Então ele é tipo um príncipe rebelde das histórias de romance, só que japonês.

—Entendo, na Australia minha mãe gostava de saber cada passo que eu dava, mas como a gente se mudou e é uma cidade nova e mais tranquila, ela acaba me deixando mais livre. Pode parecer contraditório por ser uma cidade nova, mas acaba que eu pego só o trem e ja chego na escola, então não tem muito perigo.

O sinal toca e a gente arruma nossos materiais para descer até o almoço. O clima entre nós dois está bom, sinto que ele parece realmente gostar de ser meu amigo, e não está forçando algo pra depois me expor para toda a sala. Acredite, isso já aconteceu antes.

Desço primeiro que ele e vou até o refeitório, onde todas as mesas estavam praticamente ocupadas. Vejo Haku acenando de longe, e já vou direto na direção da minha salvadora.

—Amiga ainda bem que você tá aqui, se não eu não ia saber onde enfiar minha cara.

—Relaxa garota! O único problema é o clima estranho que vai ficar nessa mesa, mas você supera. - Diz ela rindo 

Ela fala isso e eu não tinha reparado em quem estava sentado. Não preciso nem fazer um drama e dizer que é o Midori né? Então...

A gente começa a comer e ninguém troca uma palavra, mas Haku tenta ser extrovertida e lançar algumas piadas na mesa, o que acaba não funcionando.

—Vai fazer o que depois da aula? Se quiser pode voltar com a gente de trem, vi sua cara de desespero no vagão ontem. - Midori diz com uma voz de preocupado

Surpreendentemente Midori solta sua primeira frase, e mais uma vez ele toma iniciativa na conversa. Como assim voltar com ele? Como ele me viu no vagão? Depois de me chamar de ignorante ele ainda quer minha companhia? Ou tá só fazendo um charme pra impressionar a Haku? O que não faz sentido já que ela está envolvida com outro menino.

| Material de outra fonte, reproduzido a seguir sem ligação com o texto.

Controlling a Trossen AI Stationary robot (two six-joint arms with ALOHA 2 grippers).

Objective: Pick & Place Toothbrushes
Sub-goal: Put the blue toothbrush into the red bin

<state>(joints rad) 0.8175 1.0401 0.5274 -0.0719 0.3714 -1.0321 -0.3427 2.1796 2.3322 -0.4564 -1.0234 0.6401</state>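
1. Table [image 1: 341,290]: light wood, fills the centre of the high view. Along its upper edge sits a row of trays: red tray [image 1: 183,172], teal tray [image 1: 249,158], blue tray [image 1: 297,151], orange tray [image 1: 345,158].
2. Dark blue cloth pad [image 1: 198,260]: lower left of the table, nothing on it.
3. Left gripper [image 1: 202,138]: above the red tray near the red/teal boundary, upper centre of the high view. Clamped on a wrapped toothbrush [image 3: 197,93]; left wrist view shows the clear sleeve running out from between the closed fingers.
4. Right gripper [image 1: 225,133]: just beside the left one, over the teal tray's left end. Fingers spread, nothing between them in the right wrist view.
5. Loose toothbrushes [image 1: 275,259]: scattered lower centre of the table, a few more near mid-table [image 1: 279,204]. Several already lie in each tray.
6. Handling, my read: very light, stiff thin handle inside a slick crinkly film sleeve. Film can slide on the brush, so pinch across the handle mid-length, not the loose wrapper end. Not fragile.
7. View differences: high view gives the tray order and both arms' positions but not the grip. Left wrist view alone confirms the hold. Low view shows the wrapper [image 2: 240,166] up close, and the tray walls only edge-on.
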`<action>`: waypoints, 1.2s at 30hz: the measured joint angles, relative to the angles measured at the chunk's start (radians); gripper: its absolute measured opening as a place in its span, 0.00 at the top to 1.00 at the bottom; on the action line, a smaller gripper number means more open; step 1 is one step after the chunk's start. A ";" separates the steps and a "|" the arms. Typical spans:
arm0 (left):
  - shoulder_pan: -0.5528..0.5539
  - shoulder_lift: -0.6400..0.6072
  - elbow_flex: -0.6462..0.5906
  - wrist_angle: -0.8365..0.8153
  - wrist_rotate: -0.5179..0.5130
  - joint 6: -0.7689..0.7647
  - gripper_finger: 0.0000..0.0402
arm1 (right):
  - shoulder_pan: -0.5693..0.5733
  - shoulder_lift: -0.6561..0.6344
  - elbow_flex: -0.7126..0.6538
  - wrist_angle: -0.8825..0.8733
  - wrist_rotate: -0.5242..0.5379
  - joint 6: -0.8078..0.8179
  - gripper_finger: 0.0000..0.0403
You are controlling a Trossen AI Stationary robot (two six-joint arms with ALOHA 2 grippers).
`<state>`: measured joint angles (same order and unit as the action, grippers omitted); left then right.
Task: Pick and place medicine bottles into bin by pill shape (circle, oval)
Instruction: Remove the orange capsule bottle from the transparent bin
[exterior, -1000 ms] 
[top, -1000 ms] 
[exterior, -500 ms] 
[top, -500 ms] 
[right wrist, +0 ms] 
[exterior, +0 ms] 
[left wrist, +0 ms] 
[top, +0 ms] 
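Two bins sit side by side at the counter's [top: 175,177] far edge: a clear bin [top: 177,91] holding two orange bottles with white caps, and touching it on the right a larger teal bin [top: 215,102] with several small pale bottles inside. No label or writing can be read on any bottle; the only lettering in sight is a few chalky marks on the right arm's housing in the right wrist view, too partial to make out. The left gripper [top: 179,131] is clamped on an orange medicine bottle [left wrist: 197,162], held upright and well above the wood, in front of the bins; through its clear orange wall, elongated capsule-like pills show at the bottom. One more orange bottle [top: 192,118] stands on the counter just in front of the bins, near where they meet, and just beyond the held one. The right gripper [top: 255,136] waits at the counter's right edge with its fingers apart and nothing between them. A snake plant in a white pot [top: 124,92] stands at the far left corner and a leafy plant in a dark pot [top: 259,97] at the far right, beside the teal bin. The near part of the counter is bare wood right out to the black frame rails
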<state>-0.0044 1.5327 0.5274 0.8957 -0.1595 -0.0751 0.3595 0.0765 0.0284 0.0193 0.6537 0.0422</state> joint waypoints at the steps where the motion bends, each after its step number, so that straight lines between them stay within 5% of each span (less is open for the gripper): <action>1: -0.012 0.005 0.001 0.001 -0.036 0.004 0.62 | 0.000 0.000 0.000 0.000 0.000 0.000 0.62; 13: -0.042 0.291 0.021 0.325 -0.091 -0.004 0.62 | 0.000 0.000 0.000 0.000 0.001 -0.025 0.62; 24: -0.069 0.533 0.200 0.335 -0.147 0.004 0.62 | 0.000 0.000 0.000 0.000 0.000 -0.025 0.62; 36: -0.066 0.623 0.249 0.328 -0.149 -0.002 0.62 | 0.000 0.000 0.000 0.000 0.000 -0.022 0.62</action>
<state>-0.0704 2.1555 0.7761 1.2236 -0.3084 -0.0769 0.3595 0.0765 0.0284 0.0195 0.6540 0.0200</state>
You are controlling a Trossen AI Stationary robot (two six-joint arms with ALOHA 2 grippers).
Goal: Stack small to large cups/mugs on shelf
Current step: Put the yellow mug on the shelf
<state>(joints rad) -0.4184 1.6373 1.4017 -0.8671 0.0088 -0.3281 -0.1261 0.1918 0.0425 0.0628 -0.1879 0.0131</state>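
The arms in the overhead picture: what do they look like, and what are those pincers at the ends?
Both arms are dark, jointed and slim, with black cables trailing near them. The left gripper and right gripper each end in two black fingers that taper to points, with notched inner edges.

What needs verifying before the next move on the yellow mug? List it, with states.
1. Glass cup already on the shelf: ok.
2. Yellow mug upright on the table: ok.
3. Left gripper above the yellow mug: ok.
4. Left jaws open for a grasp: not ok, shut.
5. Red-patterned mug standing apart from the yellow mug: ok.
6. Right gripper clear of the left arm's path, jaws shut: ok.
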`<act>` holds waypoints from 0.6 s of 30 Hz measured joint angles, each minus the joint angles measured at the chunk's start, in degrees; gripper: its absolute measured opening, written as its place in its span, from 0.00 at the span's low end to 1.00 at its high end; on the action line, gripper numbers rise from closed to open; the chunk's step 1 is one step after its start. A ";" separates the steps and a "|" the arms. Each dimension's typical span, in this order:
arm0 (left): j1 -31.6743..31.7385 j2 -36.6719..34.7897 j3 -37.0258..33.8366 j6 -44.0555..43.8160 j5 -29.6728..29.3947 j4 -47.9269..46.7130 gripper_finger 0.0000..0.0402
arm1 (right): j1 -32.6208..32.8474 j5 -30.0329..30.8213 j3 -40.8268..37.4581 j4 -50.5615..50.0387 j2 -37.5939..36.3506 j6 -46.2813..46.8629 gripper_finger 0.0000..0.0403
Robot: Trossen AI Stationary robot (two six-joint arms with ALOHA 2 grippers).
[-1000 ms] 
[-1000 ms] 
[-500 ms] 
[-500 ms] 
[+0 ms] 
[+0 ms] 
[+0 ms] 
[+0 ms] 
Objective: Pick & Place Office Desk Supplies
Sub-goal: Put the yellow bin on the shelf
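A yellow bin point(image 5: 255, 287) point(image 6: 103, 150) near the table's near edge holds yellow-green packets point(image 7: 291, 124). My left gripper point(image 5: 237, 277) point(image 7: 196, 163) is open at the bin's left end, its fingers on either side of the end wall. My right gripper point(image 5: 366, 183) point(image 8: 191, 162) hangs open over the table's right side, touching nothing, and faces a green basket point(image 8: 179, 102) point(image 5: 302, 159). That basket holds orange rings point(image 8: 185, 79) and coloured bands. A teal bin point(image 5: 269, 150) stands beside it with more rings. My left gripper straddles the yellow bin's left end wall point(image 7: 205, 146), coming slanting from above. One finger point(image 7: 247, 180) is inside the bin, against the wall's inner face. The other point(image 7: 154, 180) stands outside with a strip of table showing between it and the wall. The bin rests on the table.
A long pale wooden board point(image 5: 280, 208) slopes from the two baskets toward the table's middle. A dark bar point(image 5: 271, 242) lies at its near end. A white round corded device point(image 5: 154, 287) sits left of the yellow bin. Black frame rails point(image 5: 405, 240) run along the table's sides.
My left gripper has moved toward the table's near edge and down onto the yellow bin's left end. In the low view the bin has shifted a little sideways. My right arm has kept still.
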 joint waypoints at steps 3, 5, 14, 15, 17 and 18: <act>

—Ahh, sim, cláro. Único problema é aquele trem lotado né?

Digo isso rindo de uma forma desconfortável e com vergonha.

Do meu lado sinto alguém se sentar, e pela cor dos cabelos já identifico que é Rio. Agora pensa na cena, eu, Haku, Rio e Midori na mesma mesa. Não sei nem como esse encontro vai funcionar daqui pra frente.

—Pelo visto você já conheceu meu irmão, não é mesmo Lauren? Se o trem tiver cheio a gente volta no carro dos nossos pais, te deixo no caminho.

Rio diz sorrindo olhando nos olhos de Midori. O clima estranho que eu estava sentindo só piora, como assim esses dois são irmãos?